__What is being asked__. Every line of the data that includes "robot" should be copied out.

[Data records]
☆ ☆ ☆
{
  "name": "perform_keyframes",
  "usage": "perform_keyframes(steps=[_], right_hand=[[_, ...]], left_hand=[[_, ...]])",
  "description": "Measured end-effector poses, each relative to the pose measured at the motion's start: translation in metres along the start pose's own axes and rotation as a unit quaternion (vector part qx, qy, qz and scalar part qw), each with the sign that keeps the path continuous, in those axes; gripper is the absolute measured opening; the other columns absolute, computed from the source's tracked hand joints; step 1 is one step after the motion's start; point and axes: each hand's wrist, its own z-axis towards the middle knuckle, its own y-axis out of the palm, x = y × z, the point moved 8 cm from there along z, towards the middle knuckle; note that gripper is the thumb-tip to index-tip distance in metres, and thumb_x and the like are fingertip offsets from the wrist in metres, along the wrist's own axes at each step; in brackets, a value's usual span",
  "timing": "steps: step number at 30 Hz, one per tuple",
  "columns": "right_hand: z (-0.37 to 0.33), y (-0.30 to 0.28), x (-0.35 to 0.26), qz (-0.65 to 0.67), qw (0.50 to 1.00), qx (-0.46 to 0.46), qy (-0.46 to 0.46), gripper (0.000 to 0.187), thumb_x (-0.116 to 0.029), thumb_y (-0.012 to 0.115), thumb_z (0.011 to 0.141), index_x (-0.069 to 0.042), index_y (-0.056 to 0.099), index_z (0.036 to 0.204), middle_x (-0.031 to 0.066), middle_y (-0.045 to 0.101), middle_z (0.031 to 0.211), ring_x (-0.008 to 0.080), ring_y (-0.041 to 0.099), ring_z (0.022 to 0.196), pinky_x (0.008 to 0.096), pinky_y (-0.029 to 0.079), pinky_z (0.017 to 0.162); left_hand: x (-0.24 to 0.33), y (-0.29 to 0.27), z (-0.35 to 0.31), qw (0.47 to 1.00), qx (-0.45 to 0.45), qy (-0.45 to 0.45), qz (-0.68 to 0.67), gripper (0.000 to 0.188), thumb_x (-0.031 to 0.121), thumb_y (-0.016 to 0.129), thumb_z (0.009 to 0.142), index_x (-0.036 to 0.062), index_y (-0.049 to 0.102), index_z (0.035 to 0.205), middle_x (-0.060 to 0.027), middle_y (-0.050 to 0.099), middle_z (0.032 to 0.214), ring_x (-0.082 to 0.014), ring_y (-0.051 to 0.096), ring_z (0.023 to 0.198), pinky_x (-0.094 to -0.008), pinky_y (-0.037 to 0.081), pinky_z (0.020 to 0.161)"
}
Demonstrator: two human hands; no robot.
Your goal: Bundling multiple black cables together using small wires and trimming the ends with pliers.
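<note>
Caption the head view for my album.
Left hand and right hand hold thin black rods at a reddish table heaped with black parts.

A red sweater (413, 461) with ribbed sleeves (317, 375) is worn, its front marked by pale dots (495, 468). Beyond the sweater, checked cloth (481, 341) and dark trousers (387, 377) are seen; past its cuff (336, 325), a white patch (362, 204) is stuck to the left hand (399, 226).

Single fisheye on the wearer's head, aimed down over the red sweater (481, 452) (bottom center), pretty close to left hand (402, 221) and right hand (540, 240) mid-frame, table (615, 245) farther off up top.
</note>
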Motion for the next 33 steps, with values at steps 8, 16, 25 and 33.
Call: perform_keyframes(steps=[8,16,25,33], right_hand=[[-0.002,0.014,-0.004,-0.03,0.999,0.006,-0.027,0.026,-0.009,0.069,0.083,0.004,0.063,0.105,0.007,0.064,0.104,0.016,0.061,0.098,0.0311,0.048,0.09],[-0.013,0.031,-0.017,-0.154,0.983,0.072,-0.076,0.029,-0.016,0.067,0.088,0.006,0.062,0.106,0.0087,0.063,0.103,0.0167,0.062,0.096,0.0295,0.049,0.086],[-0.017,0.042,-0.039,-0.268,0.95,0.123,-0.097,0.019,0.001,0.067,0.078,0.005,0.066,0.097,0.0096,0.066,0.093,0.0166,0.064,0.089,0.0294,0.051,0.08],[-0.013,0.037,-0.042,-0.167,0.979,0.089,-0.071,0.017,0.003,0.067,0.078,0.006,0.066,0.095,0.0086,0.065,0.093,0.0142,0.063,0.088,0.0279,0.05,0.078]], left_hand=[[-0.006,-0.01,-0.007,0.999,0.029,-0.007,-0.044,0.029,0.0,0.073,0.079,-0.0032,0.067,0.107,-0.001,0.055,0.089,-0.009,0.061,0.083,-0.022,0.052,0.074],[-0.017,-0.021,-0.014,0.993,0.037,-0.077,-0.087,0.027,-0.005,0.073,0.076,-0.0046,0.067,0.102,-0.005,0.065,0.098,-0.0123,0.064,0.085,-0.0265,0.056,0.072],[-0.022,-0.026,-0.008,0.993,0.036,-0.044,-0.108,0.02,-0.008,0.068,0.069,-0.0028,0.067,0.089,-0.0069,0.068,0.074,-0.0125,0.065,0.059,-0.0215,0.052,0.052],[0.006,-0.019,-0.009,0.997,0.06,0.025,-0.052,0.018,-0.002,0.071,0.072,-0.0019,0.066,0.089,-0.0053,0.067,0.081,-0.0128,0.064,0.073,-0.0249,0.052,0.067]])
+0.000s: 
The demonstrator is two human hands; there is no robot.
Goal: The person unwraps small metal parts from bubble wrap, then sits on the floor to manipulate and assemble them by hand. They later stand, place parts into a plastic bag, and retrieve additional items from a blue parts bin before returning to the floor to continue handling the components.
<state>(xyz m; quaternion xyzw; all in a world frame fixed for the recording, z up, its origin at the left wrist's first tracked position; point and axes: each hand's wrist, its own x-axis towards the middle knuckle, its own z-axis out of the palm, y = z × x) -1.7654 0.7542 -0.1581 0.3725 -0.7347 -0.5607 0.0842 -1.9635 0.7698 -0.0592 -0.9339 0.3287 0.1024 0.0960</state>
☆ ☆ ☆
__Result__.
Demonstrator: two human hands; no robot.
The demonstrator is two human hands; there is no robot.

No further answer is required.